Write out the stretch of lines below that begins at the line with "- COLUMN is" and ends at the line with "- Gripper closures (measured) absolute", including both, exactly as given and nothing more.

..........

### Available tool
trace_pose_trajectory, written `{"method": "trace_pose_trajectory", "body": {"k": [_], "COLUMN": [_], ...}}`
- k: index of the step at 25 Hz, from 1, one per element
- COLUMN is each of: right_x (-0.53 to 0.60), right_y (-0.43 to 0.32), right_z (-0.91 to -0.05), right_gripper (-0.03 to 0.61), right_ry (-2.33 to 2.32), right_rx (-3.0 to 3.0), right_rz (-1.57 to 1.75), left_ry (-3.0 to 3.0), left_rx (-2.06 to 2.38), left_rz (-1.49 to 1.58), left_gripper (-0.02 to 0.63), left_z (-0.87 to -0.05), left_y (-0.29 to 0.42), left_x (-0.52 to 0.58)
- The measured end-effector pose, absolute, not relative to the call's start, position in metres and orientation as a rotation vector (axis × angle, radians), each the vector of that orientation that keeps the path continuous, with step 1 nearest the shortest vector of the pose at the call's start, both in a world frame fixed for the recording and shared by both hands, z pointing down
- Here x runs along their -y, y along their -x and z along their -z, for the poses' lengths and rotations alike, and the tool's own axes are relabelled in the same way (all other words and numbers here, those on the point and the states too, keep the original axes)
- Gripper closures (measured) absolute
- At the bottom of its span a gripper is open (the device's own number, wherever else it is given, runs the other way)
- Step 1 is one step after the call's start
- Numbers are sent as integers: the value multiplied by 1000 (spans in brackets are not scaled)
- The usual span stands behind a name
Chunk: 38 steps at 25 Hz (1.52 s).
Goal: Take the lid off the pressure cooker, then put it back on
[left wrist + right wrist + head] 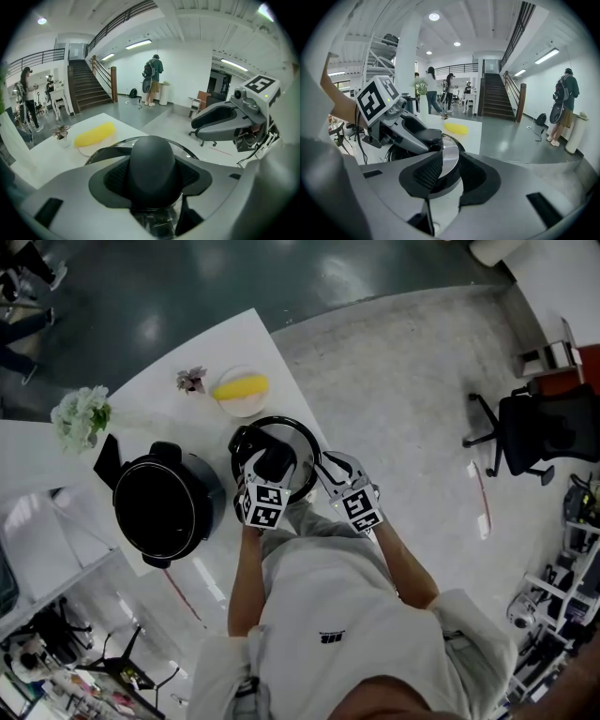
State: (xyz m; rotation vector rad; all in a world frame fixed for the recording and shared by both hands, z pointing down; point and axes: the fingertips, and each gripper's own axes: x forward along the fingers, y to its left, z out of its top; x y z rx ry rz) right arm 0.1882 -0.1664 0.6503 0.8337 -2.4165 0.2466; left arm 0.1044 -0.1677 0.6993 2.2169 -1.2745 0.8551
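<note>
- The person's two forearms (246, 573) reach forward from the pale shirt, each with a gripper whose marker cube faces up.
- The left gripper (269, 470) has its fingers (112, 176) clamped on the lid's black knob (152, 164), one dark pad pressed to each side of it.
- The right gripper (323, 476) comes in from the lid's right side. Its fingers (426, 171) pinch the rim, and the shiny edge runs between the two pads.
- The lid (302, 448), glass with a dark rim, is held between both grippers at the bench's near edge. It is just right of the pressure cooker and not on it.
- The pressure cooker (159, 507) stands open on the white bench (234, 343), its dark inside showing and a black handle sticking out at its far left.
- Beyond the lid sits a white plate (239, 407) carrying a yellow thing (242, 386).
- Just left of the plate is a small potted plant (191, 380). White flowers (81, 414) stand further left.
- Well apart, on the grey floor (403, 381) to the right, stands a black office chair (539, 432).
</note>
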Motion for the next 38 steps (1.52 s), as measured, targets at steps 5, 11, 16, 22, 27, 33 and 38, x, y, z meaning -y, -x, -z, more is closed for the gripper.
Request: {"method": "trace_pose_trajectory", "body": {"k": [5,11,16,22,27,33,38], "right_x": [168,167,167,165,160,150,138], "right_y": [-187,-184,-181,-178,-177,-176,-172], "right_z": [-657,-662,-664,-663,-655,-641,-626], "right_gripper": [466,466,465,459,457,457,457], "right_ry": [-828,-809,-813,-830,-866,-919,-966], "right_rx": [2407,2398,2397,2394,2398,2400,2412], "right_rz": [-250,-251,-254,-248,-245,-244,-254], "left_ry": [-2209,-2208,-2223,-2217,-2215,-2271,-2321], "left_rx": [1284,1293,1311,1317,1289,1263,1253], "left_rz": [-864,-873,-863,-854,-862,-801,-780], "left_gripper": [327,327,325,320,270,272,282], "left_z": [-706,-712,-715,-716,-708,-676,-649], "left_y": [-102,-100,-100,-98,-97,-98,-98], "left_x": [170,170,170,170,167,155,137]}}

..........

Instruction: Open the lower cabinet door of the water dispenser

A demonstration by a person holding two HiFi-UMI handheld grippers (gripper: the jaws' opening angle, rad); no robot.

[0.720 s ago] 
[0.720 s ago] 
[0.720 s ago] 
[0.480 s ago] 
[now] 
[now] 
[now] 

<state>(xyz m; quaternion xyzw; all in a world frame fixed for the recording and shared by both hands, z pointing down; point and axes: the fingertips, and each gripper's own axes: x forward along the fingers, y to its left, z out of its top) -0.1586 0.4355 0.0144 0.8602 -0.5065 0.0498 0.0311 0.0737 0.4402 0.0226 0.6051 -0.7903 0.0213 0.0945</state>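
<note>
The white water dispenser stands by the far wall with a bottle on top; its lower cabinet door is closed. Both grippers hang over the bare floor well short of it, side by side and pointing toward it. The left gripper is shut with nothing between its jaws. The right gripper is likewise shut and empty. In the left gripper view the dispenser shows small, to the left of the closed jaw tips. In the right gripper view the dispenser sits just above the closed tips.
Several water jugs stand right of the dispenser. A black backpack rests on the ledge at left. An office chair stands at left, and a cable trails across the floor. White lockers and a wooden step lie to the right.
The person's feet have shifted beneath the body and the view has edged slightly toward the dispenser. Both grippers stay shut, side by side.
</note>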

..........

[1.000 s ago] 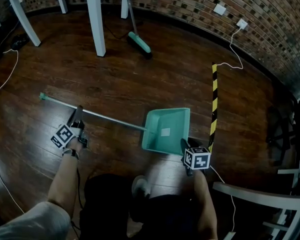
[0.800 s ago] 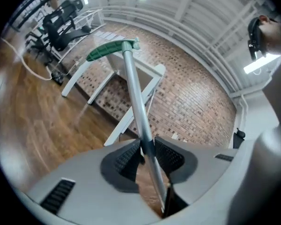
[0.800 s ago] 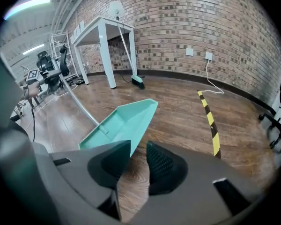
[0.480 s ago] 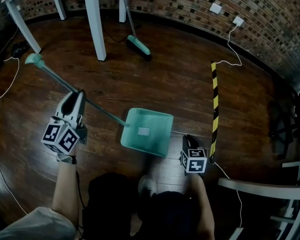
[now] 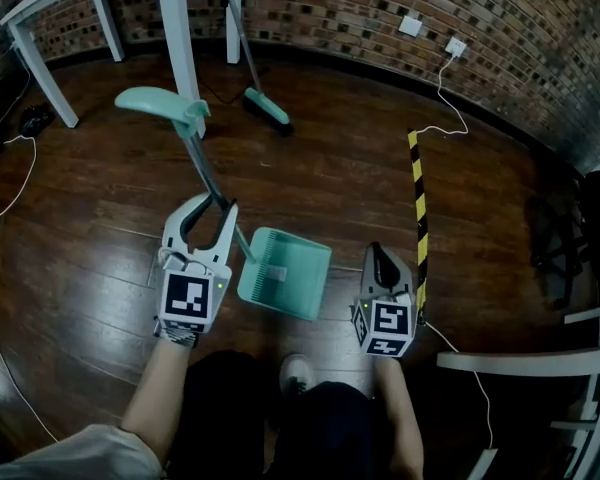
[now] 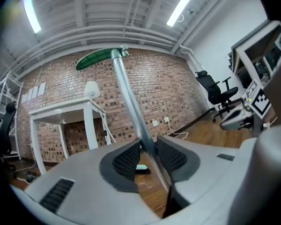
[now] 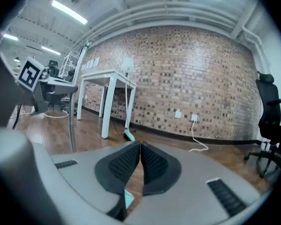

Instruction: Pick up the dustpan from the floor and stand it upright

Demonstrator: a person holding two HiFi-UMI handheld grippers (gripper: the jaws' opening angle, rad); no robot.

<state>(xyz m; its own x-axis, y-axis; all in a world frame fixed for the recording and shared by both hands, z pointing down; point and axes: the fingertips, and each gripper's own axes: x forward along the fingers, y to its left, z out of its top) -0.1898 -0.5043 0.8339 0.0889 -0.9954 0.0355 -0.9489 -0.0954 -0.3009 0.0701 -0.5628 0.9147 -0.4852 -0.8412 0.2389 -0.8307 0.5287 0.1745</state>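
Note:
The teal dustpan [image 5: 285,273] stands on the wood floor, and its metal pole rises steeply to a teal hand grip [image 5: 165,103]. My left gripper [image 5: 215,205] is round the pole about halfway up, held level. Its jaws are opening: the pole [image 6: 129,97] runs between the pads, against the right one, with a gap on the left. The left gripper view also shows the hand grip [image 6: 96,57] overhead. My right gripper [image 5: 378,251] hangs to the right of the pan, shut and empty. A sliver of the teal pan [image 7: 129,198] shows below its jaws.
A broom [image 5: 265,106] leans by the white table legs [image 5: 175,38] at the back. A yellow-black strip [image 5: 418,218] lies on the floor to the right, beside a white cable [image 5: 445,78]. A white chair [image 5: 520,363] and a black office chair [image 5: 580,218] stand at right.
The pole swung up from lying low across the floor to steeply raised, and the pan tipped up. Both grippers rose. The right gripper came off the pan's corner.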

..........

» **The answer**:
- COLUMN is each of: right_x (-0.53 to 0.60), right_y (-0.43 to 0.32), right_z (-0.91 to -0.05), right_gripper (-0.03 to 0.61), right_ry (-2.33 to 2.32), right_rx (-3.0 to 3.0), right_rz (-1.57 to 1.75), left_ry (-3.0 to 3.0), left_rx (-2.06 to 2.38), left_rz (-1.49 to 1.58), left_gripper (-0.02 to 0.63), left_z (-0.87 to -0.05), left_y (-0.29 to 0.42), left_x (-0.52 to 0.58)
- The measured end-effector pose, absolute, not relative to the call's start, position in metres and orientation as a rotation vector (axis × angle, radians), each the vector of that orientation that keeps the path continuous, with step 1 nearest the shortest vector of the pose at the call's start, both in a world frame fixed for the recording and shared by both hands, z pointing down
- Here x runs along their -y, y along their -x and z along their -z, for the poses' lengths and rotations alike, and the tool's own axes are relabelled in the same way (all other words and numbers here, those on the point and the states too, keep the original axes)
- Gripper closures (measured) absolute

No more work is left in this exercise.